Good financial advisers can develop a suitable investing strategy and plan for their clients, given the client’s time horizon, risk tolerance, and personal preferences. Some investors, however, may feel that finding a good adviser can be as challenging as investing itself. Fortunately, the Securities and Exchange Commission offers an underutilized resource to make the process easier.
The Investment Adviser Public Disclosure (IAPD) website is a user-friendly searchable database of registered financial advisers and a repository for their Form ADVs, documents that disclose useful information about an adviser’s business. Once you’ve accessed the site, you can begin to address the important questions associated with finding an adviser.
What Does The Adviser’s Business Look Like?
The registered investment adviser’s Form ADV discloses important information about the firm, including the firm’s number of employees and clients, their types of clients (for example, high-net-worth individuals, charitable organizations, or pension funds), and the amount of money the firm manages. Perhaps you’d prefer the attention and dedication of a smaller adviser or the resources and scale of a larger adviser. The Form ADV can provide this insight you need.
Is The Adviser Nearby?
On the IAPD site, you can search for your home city to return a list of nearby financial advisers. Having a local adviser can be beneficial. Not only are you likely to have easier access, but the adviser may have better ideas about local investment opportunities that can support your community.
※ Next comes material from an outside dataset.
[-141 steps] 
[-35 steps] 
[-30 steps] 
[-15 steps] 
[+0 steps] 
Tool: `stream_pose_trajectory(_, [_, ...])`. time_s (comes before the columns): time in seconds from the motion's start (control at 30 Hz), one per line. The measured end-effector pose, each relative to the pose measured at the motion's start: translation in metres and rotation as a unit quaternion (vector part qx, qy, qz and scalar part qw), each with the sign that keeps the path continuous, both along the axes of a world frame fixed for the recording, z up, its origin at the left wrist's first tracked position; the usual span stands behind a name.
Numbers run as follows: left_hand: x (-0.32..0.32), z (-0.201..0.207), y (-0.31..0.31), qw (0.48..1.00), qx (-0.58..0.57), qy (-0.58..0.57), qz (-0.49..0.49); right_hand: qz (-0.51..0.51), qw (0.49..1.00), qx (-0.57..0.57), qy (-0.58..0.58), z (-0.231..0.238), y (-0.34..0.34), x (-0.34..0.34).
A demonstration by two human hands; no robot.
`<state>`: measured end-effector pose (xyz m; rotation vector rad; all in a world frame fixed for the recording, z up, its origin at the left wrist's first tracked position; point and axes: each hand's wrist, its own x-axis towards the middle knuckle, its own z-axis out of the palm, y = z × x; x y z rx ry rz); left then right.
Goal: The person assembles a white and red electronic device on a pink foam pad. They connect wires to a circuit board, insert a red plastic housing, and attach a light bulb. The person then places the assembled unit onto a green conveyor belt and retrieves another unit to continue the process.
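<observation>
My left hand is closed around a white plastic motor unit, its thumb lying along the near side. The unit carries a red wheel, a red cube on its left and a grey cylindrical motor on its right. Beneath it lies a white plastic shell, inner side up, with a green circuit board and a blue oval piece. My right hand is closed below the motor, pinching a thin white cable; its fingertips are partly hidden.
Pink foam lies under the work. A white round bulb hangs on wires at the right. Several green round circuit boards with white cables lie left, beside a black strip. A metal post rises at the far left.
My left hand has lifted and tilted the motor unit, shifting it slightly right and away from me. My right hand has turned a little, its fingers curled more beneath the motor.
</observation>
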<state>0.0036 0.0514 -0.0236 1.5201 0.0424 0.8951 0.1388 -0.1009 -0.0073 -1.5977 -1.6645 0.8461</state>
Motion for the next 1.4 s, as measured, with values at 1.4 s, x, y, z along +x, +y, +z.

Does The Adviser Have A History Of Misconduct?
The Form ADV includes “Disclosure Reporting Pages” that describe regulatory, civil, or criminal actions brought against the firm, any resulting penalties or sanctions, and the firm’s written response to them. Understanding the history of an adviser’s conduct is important. Academic research published in the Journal of Financial Economics and Corruption and Fraud in Financial Markets: Malpractice, Misconduct and Manipulation shows that past frauds, violations, and misconduct as revealed on these documents can be predictive of future instances of misconduct.
Does The Adviser’s Investing Philosophy Match My Own?
Part 2 of the Form ADV, known as the “brochure,” describes everything from the fee structure of the firm to the firm’s investment strategy. You should read these forms carefully to determine the extent to which the adviser’s investment philosophy aligns with your own.
What Other Factors Should I Consider?
Keep in mind that smaller advisers managing less than $100 million are not necessarily required to complete an ADV filing. The SEC still maintains a list of these “Exempt Reporting Adviser” firms on the IAPD site. Additionally, the SEC does not verify all information as filed on the Form ADV. However, the consequences of an adviser misleading on these forms is severe: “intentional misstatements and omissions constitute federal criminal violations,” per the SEC.
Investors can additionally verify whether an individual adviser possesses the Chartered Financial Analyst or the Certified Financial Planner designations. These credentials require the adviser to pass rigorous exams, have suitable work experience, and pledge to adhere to a code of ethics and standard of conduct. You can verify if an adviser has either designation on these programs’ official websites — the CFP Board of Standards and the CFA Institute. For certain estate planning roles, you may prefer a financial adviser who is also a legal expert. You can verify with state bar association websites the status of an individual’s legal license.
Investing can certainly be daunting, and many investors would benefit from the services and advice that financial advisers have to offer. Freely available and easily accessible Form ADVs on the IAPD site are a great resource for investors that wish to learn more. Yet, accessing an ADV is only the beginning. Consumers should revisit these filings regularly to keep up to date with the status and condition of a financial adviser.
Speaking directly with an adviser, preferably in person, is also crucial. Solicit references and ask questions. Ensure the adviser takes a pragmatic approach to investing and that their explanations about their firm are consistent with what they disclose in their Form ADV. Establishing trust between an investor and an adviser takes time, and the IAPD site is a useful tool to help with that process.